NEA: Can you walk me through your creative process?

BAPTISTE: Our creative process differs. We try not to limit ourselves when it comes to creativity. It happens in different ways. It could be a producer bringing a beat to the studio, and [we think,] "Oh, that beat's hot," and we make it ours. Or it could be something that I come up with on the violin or viola, and then it starts from there. It could be a video idea, like the video comes before the actual song. So it just varies, especially when it comes to creating with different artists when everybody has their ways of doing it. I'm always interested in knowing and experimenting in things that I've never done before.

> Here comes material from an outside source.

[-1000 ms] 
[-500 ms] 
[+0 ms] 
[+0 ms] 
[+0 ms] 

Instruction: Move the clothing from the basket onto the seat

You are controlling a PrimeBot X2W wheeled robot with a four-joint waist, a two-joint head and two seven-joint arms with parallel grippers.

NEA: Where do you look for inspiration?

BAPTISTE: Inspiration can come in so many different places, from listening to my dad talk or listening to a certain song that just kind of clicks. I listen to Curtis Mayfield, Bob Marley, and artists like that. As soon as I hear a cut, it just inspires me. Or some new artist that I hear. So it comes from different places. When I hear music, it literally paints a picture in my head, so that inspires me to create. I get a lot of inspiration onstage too during soundchecks. I think I come up with my best creative things onstage just soundchecking, just being free and vibing. There's something special about being onstage.